CENTREVILLE — A slate of state issues were on tap for Jesse Colvin, Democratic candidate for Maryland’s First Congressional District, at a town hall meeting at the Queen Anne’s County Library in Centreville Monday, Oct. 8.
The meeting, attended by more than 60 voters across the political spectrum, was standing room only as they asked the challenger questions on such issues as the environment, economic development, affordable housing, health care, education, traffic and immigration.
“We need more politicians that don’t like the sound of their own voice,” said Colvin. “We need people to join our movement to make an informed decision. That includes phone banking and going out to the community. It’s not enough to be against something, we have to be for something as well.”
Leading off were concerns about the hospital in Chestertown and access to a full range of care without having to be transferred to facilities in Easton or Annapolis.
Colvin was quick to note the long commutes for patients and families means losing precious time that should be earmarked for care. A sign of a broken health care system on the Eastern Shore, he said, is the increased consolidation of hospital systems.
“If you talk to people in the hospitals, they’ll tell you it’s numerous issues behind the problems with area health care. We need people to stay in Queen Anne’s County with jobs and broadband. We need young people to stay and have children here so hospitals can have a consistent population,” Colvin said.
Colvin embarked Oct. 1 on a comprehensive schedule of visits to 12 counties in 12 days — each of the counties that make up the First Congressional District. The town hall meeting was the end of a busy schedule in Queen Anne’s County that included meeting with the local Watermen’s Association; a visit to Hydrasearch, a manufacturing company in the Chesapeake Bay Business Park; and lunch at a the Commerce Street Creamery in Centreville.
Colvin suggested placing a new district office in the VA outpatient facility in Cambridge, citing the estimated 50,000 to 75,000 veterans in the district he hoped would not have to navigate a bureaucracy from a long distance away.
Dealing with the opioid epidemic includes knowing the data, he said. Citing that fatalities in Maryland’s First Congressional District are 50 percent higher than the national average, bucking the trend means intervening in cases where an estimated 5,000 to 10,000 children are growing up in homes where opioids are being used regularly.
With an estimated 54,000 individuals in the district with health insurance through the Affordable Care Act, Colvin said dealing with medical bills must be affordable even with pre-existing conditions.
Associated with tenuous financial circumstances are a reported 37 percent of families in the county on the cusp of poverty if a costly emergency should occur.
With many of those in question making their living as watermen or in associated industries, Colvin said he wants to reach 10 billion oysters in Chesapeake Bay by 2025 through conservation efforts.

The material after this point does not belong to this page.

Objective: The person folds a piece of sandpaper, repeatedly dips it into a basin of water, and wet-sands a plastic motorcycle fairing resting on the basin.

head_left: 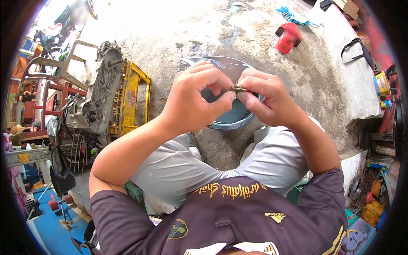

“It will do fantastic things for the environment and do even better things for the economy. That is a way of life and is in the DNA of this area,” said Colvin.
When asked about his position on school safety and national security, Colvin took aim at incumbent Andy Harris and his steadfast support of the National Rifle Association. He noted even with nearly 100 candidates nationwide being veterans, many are running as Democrats who support both gun rights and gun reform legislation.
“If you think Congress could and should play a role in reducing gun violence, you have two groups of people there. The first are those that recognize there’s a problem and want to figure it out and the others are those in the back pocket of the NRA who deflect the debate,” Colvin said.
Also addressed was comprehensive immigration reform with a question about bipartisan efforts. Colvin said that such legislation needs to include security at the southern border, sensitivity about the nation’s identity as a destination for an immigrant workforce in terms of H-2B visas, political will by the powers that be, and building relationships with those affected by the economic repercussions.
Colvin cited Harris’ lack of proactive measures in securing the required number of seasonal work visas before the fishing industry felt the financial pinch.
On the topic of financial shortcomings at the state and federal level, Colvin decried the recently passed Republican budget. He said any major slashes to funding in education or economic development destabilizes a workable tax base.
“We need more politicians who know what a balance sheet is, and we need new tax reform that’s far from what we received. We also need to revisit the Department of Defense because of waste within it. We need to stop equating one’s patriotism with how much they give to the DOD,” said Colvin.
Among the federal departments hit hardest by budget cuts was the Environmental Protection Agency, which has come to the forefront in the debate of a cleaner Chesapeake Bay.
With an estimated 80 percent of chemicals and debris stemming from Pennsylvania and other states in the Chesapeake Bay Watershed Agreement, Colvin concluded with noting the impacts on the economy.
“The EPA under its previous and current leadership don’t believe in its mission and if we’re ever going to tackle the Conowingo Dam, the only referee can be the EPA and people within the federal delegation to build real relationships,” he said.